▸ Exercise aim: Below are records; quote them exactly from the first line through the line that contains "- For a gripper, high".

Stored records:
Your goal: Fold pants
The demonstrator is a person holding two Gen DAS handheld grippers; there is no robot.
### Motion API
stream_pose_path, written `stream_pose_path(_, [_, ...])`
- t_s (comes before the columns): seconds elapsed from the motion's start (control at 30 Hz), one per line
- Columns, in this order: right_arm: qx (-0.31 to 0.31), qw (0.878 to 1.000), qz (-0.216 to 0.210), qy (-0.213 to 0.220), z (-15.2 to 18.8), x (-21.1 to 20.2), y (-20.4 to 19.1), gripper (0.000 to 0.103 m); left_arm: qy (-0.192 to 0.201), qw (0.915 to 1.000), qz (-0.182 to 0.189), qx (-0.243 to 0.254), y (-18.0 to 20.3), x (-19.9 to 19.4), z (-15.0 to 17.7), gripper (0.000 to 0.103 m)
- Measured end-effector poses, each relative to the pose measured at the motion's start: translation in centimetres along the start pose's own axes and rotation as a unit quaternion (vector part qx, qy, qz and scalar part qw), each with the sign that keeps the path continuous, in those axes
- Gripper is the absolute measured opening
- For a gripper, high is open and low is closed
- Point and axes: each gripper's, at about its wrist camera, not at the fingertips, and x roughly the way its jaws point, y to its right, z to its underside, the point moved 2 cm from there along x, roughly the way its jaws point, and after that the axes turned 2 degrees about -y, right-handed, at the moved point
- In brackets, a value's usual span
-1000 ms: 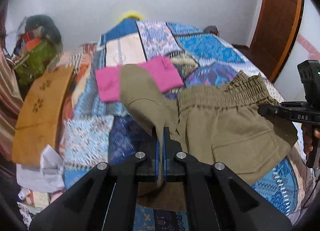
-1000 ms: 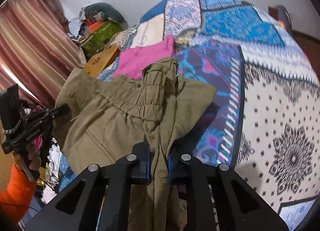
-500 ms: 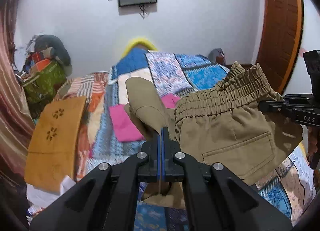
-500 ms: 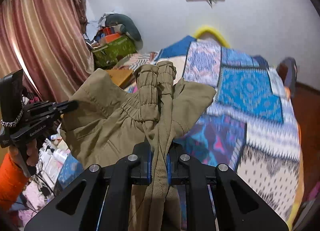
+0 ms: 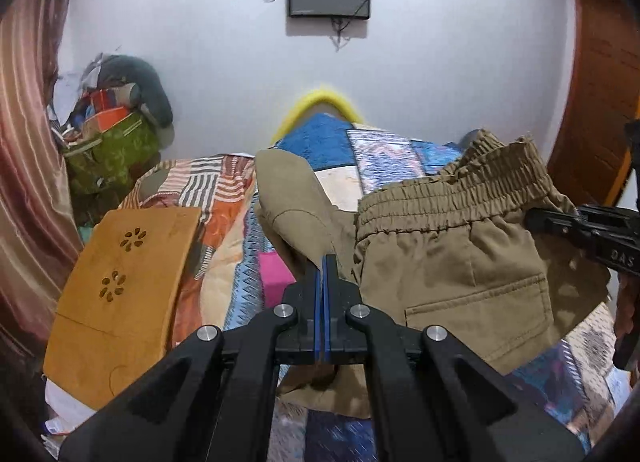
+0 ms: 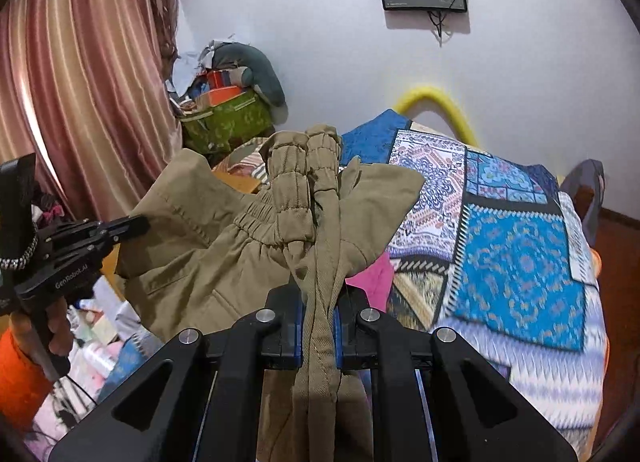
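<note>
My left gripper (image 5: 325, 276) is clamped tight, fingers (image 5: 318, 290) pressed together on a thin fold of the pants (image 5: 448, 262), held up above the bed (image 6: 520, 254) near its left edge. From the right camera I see that left gripper (image 6: 138, 224) side-on, my hand (image 6: 56, 326) wrapped round its handle, orange sleeve below. My right gripper (image 6: 318, 302) has its fingers (image 6: 298, 326) pinched on a thick bunched strip of cloth, a gap left between them. It shows at the left view's right edge (image 5: 536, 218), level, pointing inward.
</note>
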Motion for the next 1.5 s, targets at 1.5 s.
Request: stream_pose_path(1.5, [-0.023,0.996,0.067,0.059,0.1,-12.8,-3.5,0.041,0.022,0.9996,0.012,0.012,1.0,-12.3,-0.6,0.004])
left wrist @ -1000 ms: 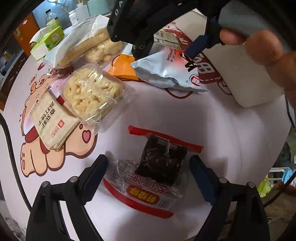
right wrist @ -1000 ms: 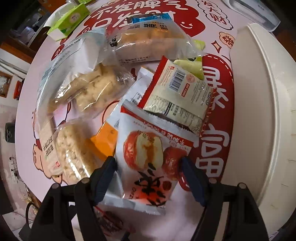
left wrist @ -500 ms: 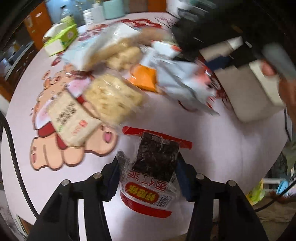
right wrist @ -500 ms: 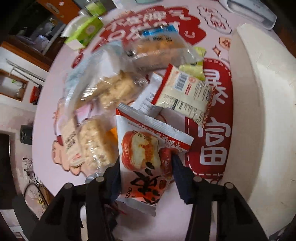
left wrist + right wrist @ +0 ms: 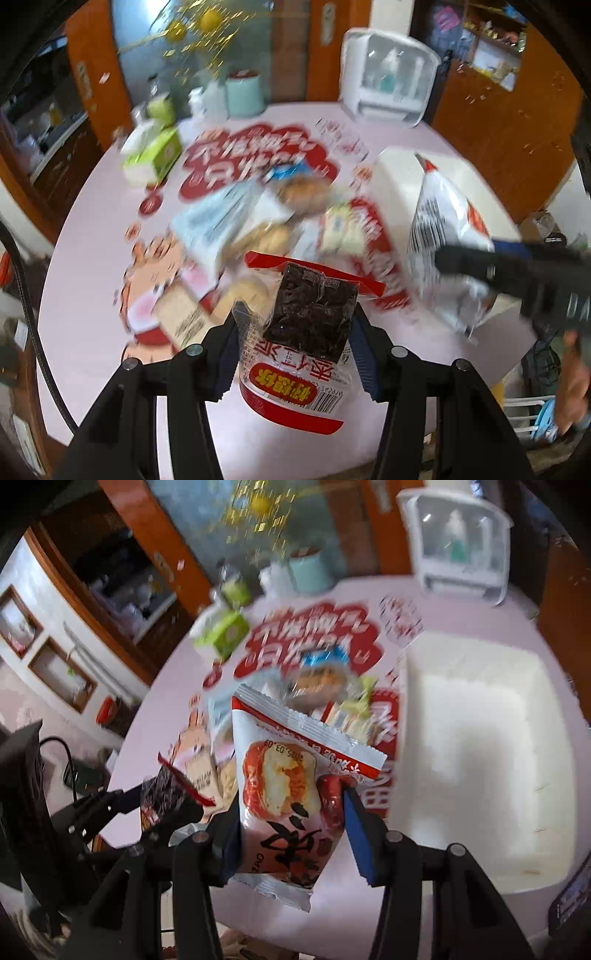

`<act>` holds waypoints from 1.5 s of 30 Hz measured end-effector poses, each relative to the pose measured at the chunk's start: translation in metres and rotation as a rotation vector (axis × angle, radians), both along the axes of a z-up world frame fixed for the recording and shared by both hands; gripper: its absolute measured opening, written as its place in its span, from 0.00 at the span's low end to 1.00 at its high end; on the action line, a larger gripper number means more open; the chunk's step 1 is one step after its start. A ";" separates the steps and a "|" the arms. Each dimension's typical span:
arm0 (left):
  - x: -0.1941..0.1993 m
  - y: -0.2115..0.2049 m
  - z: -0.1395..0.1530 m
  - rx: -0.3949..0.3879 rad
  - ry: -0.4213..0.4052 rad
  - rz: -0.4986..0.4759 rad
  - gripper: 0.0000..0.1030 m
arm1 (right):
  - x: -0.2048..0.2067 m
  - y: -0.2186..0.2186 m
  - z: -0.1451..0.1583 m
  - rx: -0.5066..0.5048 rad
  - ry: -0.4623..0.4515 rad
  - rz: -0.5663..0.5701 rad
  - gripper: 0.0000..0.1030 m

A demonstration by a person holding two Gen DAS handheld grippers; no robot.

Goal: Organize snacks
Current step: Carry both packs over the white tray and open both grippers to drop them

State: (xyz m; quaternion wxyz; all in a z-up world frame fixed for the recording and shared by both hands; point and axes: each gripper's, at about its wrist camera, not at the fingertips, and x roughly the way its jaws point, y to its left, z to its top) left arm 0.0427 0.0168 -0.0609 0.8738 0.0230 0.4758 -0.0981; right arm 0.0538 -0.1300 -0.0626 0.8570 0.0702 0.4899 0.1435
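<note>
Items you cannot read:
- Snack pile (image 5: pixel 266 225) at the middle of the surface (image 5: pixel 92 236): motion-blurred; your packets there merge and their print is illegible.
- Dark snack packet (image 5: pixel 310 317): its lower sides hidden behind your left tongs (image 5: pixel 297 354).
- White-and-red packet (image 5: pixel 288 797): bottom corners covered by your right tongs (image 5: pixel 291 830).
- White bin (image 5: pixel 480 746) at the surface's right edge: blurred, near corner cut off.
- Green box (image 5: pixel 155 155) at the far left edge: label unreadable.

Clear glossy crinkled plastic wrapper (image 5: pixel 295 354) between left fingers; white glossy foil-like packet (image 5: pixel 291 797) between right fingers; matt white bin (image 5: pixel 480 746) beyond-right.
</note>
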 end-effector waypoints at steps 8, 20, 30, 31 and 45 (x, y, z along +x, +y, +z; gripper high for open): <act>0.017 -0.091 0.036 -0.017 -0.087 -0.164 0.51 | -0.021 -0.064 0.038 -0.054 -0.157 -0.196 0.49; 0.045 -0.190 0.030 0.001 -0.095 -0.317 0.51 | -0.030 -0.151 0.033 -0.145 -0.169 -0.478 0.49; 0.074 -0.207 0.014 -0.023 -0.061 -0.237 0.52 | -0.017 -0.161 0.007 -0.258 -0.109 -0.492 0.50; 0.075 -0.208 0.014 -0.016 -0.065 -0.232 0.52 | -0.016 -0.160 0.004 -0.267 -0.101 -0.488 0.50; 0.089 -0.210 0.000 -0.034 0.016 -0.235 0.61 | -0.012 -0.176 -0.010 -0.190 -0.035 -0.523 0.53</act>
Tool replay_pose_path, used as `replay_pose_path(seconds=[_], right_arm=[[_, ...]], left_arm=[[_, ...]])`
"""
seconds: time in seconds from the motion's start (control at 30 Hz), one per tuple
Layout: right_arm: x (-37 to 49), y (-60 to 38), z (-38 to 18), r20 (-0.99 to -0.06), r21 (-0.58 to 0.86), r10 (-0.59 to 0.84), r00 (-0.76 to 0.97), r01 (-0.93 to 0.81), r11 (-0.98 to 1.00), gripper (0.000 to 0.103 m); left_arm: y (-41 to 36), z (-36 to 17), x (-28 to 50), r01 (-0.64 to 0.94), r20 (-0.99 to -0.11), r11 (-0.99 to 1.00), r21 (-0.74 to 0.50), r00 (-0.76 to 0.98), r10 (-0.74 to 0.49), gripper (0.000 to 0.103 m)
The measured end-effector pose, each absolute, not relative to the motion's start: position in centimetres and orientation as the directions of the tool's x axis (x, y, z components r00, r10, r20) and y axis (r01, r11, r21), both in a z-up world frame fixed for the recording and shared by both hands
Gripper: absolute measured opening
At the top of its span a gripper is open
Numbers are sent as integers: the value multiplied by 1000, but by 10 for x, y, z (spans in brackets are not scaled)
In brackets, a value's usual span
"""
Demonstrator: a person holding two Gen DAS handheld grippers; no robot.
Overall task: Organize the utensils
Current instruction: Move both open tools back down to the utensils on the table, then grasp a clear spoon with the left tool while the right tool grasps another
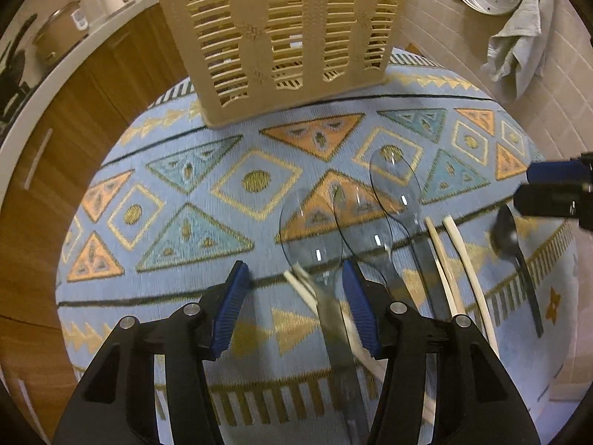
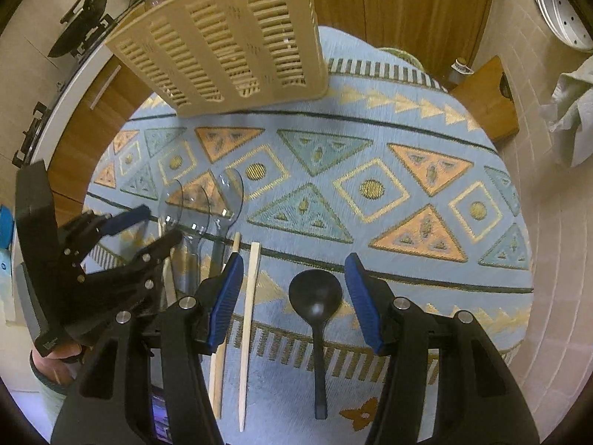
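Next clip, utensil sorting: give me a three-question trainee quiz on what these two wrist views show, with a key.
1. True or false: the black spoon lies between the open fingers of the right gripper.
2. Which utensil is nearest the left gripper: A) a clear spoon, B) the black spoon, C) a metal fork?
3. Fill in: the beige slotted basket stands on the patterned ______.

Key: 1 true; the spoon's bowl sits between the blue pads, untouched. 2 A; a clear spoon's handle runs between that gripper's fingers. 3 cloth.
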State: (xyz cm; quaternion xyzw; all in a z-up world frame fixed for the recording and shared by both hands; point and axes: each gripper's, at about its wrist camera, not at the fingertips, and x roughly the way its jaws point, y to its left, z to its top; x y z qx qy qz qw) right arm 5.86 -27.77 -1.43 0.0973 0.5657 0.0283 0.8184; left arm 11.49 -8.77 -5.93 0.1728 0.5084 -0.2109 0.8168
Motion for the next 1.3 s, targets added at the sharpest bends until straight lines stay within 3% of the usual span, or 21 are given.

▸ Result of the exercise:
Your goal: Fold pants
The demonstrator is a person holding two Gen DAS handheld grippers; there is no robot.
### Motion API
stream_pose_path, written `stream_pose_path(_, [_, ...])`
- t_s (comes before the columns): seconds elapsed from the motion's start (control at 30 Hz), one per line
- Columns, in this order: right_arm: qx (-0.31 to 0.31), qw (0.878 to 1.000), qz (-0.216 to 0.210), qy (-0.213 to 0.220), z (-15.2 to 18.8), x (-21.1 to 20.2), y (-20.4 to 19.1), gripper (0.000 to 0.103 m); left_arm: qy (-0.192 to 0.201), qw (0.915 to 1.000), qz (-0.182 to 0.189), qx (-0.243 to 0.254), y (-18.0 to 20.3), x (-19.9 to 19.4), z (-15.0 to 17.7), gripper (0.000 to 0.103 m)
- Measured end-effector poses, each relative to the pose measured at the motion's start: translation in centimetres along the start pose's own axes and rotation as a unit quaternion (vector part qx, qy, qz and scalar part qw), each with the sign that keeps the path continuous, in those axes
- Gripper is the absolute measured opening
- For a gripper, high is open and low is closed

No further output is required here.